YOUR INSTRUCTIONS
Copy each line from the entries that the word "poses" appears in.

SOURCE RECORDS
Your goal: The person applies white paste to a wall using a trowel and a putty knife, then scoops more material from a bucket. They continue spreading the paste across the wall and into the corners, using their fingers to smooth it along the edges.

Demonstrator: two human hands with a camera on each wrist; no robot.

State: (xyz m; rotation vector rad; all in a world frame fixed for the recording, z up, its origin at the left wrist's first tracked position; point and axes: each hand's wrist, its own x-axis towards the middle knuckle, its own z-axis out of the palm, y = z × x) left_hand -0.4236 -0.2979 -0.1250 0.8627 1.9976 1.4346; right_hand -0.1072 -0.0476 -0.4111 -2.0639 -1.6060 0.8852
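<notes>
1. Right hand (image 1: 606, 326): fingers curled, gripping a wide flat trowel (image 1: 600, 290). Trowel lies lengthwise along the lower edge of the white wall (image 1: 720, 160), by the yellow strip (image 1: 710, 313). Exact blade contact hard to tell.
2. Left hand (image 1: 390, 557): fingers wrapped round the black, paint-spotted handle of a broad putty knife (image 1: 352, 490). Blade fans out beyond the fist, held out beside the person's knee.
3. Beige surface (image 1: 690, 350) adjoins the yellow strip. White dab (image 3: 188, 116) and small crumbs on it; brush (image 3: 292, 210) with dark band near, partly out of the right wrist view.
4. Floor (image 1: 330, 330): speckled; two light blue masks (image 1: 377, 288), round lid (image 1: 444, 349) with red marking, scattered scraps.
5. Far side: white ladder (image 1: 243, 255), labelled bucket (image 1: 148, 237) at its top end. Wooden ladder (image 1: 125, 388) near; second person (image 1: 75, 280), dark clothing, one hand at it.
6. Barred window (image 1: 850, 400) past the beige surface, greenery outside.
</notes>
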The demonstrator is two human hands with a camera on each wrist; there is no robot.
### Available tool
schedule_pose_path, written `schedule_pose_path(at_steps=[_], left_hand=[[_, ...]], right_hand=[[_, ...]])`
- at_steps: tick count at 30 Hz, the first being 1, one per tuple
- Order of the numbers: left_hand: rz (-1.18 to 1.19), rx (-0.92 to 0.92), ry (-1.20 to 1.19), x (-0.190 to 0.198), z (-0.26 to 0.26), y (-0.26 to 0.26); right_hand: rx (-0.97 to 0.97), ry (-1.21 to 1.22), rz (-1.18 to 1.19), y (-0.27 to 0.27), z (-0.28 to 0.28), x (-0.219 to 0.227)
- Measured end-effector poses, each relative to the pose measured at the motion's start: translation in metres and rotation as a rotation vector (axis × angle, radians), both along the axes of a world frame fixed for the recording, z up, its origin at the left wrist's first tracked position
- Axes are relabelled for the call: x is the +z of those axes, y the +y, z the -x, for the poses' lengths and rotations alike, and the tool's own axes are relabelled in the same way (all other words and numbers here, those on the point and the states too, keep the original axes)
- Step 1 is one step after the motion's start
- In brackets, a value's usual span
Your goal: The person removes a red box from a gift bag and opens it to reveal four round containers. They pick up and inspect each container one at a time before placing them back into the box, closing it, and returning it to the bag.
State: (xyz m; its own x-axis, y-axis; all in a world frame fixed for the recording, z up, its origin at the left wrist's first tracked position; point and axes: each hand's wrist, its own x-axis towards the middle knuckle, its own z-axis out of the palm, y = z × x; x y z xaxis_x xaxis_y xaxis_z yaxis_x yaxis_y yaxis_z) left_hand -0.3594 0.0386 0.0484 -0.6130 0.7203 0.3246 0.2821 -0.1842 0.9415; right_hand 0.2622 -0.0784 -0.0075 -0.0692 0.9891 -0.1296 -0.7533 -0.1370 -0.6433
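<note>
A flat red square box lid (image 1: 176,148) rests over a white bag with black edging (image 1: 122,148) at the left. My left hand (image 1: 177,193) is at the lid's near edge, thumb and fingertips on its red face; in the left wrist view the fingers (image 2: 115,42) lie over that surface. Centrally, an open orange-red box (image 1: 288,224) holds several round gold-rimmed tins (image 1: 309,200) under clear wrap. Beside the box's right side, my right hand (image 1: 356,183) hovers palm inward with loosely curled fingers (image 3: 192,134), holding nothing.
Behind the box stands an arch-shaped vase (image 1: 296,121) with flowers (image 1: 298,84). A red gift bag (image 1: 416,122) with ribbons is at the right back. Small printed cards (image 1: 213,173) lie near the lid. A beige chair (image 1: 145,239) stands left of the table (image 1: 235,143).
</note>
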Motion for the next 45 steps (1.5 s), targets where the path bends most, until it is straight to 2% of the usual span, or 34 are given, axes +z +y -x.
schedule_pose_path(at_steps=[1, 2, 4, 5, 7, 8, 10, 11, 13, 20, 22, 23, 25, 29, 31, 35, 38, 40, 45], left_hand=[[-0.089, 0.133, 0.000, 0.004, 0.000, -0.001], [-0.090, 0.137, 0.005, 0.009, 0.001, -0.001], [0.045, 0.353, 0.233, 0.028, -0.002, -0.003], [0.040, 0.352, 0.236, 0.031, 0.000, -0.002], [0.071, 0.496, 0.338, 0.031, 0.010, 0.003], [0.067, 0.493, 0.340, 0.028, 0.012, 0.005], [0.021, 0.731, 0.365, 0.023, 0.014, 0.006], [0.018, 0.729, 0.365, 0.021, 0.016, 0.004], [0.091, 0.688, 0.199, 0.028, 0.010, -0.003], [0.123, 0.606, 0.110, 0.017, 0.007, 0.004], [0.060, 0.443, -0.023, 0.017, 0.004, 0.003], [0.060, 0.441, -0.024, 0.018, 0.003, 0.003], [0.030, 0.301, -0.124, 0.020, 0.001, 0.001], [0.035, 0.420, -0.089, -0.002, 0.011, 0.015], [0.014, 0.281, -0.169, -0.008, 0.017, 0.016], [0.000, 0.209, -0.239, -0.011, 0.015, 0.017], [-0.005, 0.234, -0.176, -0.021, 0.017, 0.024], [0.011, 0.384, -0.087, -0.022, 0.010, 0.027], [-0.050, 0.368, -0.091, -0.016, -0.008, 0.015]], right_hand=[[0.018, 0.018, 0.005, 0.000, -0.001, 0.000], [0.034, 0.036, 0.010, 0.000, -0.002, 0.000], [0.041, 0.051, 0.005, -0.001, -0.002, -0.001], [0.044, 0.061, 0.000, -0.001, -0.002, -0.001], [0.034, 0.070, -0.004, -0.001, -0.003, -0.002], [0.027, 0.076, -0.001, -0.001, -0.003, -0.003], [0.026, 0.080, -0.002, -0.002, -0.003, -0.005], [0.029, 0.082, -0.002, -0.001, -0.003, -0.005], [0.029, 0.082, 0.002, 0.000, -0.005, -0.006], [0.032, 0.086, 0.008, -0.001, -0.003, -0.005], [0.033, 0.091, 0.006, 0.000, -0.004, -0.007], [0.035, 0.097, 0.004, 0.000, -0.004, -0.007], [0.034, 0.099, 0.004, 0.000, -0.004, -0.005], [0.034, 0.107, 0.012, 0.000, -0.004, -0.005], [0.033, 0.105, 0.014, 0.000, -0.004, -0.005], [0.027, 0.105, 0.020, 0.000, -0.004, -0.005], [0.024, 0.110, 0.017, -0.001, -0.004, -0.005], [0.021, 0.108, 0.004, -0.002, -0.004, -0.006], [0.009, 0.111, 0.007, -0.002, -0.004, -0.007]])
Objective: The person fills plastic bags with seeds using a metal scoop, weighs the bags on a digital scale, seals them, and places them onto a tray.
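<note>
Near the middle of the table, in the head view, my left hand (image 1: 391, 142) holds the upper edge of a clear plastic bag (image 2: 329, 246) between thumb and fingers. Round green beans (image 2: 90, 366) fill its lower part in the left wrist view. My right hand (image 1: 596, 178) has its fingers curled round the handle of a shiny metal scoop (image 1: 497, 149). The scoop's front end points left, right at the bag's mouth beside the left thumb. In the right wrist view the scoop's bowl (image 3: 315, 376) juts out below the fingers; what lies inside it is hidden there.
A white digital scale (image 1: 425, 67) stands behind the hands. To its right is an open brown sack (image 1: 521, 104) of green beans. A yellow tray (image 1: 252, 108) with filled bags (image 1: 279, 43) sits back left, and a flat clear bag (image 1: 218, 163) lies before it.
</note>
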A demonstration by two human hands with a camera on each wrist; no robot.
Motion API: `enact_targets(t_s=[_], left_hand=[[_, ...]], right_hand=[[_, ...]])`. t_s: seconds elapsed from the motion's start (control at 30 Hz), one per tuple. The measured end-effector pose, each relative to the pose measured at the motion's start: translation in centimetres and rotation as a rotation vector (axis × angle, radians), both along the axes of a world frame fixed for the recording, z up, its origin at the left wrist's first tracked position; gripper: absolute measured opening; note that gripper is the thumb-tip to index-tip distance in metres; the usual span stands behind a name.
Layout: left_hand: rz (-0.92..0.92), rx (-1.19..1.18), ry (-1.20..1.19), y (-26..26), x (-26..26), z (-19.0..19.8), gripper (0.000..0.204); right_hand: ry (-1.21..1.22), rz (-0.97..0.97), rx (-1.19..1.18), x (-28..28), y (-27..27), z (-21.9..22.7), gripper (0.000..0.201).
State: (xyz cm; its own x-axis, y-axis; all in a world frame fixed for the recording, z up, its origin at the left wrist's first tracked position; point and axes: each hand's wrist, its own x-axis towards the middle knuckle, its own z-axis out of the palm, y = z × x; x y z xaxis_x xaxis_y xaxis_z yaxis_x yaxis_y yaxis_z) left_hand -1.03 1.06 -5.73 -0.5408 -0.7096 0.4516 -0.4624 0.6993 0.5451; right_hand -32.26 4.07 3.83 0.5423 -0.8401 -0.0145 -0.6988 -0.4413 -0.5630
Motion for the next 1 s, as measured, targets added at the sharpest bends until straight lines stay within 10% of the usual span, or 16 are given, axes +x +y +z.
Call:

FINISHED TASK
- Measured end-effector poses, each relative to the pose measured at the motion's start: translation in metres and rotation as a rotation vector (axis × angle, radians), both along the axes of a world frame fixed for the recording, z up, its origin at the left wrist's first tracked position
- Axes are relabelled for the call: x is the +z of those axes, y the +y, z the -x, for the poses' lengths and rotations alike, and the tool's own axes are relabelled in the same way (all other words and numbers here, those on the point and the states too, keep the original axes)

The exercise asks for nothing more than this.